- WORK INSTRUCTION
Begin at the first line of the data and copy each line through the one containing "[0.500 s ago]", that line included, with no pictures.

- DATA SHOWN
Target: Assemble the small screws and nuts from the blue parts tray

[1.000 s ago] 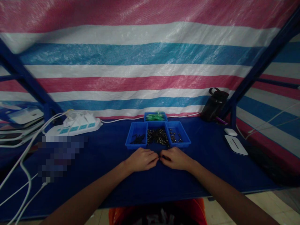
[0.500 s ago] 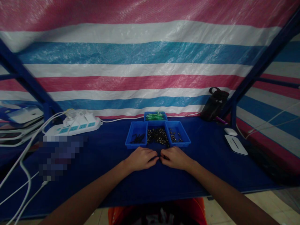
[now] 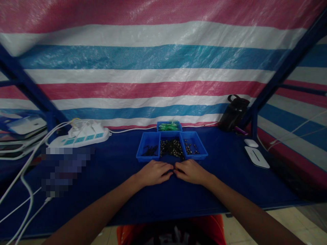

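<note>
My left hand (image 3: 157, 172) and my right hand (image 3: 190, 171) meet fingertip to fingertip over the blue table, just in front of the bins. Both are pinched closed; whatever lies between the fingers is too small or hidden to name. Directly beyond them, a middle blue bin (image 3: 171, 134) is filled with small black and brass-coloured pieces (image 3: 171, 147). The left blue bin (image 3: 141, 145) has thin black pieces (image 3: 150, 150) in it. Several small metallic pieces (image 3: 188, 148) lie in the right blue bin (image 3: 200, 144). Behind, another blue bin (image 3: 160, 124) contains green pieces (image 3: 169, 127).
A white power strip (image 3: 84, 139) with plugs and white cables (image 3: 32, 183) occupies the left side. At the back right stands a black bottle (image 3: 233, 114). A white flat device (image 3: 257, 157) and a small white case (image 3: 251, 143) lie right. Striped sheeting (image 3: 153, 58) hangs behind.
My left hand has shifted slightly right, bringing its fingertips against those of my right hand. The bins have stayed put.
</note>
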`<state>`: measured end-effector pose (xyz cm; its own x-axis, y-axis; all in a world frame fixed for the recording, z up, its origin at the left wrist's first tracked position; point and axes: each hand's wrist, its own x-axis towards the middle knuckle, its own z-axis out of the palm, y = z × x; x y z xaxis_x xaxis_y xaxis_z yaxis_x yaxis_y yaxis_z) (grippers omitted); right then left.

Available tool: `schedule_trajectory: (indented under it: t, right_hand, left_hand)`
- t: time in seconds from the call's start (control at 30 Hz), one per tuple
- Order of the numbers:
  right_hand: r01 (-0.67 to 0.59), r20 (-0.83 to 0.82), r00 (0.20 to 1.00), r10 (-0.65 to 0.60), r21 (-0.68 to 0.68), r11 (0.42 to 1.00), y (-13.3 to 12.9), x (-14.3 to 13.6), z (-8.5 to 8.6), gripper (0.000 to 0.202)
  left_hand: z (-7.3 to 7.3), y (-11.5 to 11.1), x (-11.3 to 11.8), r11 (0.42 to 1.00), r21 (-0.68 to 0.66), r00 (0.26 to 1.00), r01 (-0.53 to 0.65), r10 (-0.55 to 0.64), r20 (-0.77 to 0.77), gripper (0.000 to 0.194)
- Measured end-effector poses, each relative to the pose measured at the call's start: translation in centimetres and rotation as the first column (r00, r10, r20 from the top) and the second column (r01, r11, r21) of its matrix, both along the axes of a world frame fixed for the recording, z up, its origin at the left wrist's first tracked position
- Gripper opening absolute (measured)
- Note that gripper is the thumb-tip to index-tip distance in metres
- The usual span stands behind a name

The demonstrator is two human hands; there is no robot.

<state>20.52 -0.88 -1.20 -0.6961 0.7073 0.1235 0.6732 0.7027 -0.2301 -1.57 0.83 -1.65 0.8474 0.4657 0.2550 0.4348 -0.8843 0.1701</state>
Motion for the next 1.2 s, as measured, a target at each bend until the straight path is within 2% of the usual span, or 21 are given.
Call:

- SOLUTION TO THIS EXERCISE
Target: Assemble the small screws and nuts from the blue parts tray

[1.000 s ago] 
[0.500 s ago] 

The answer was written out completely.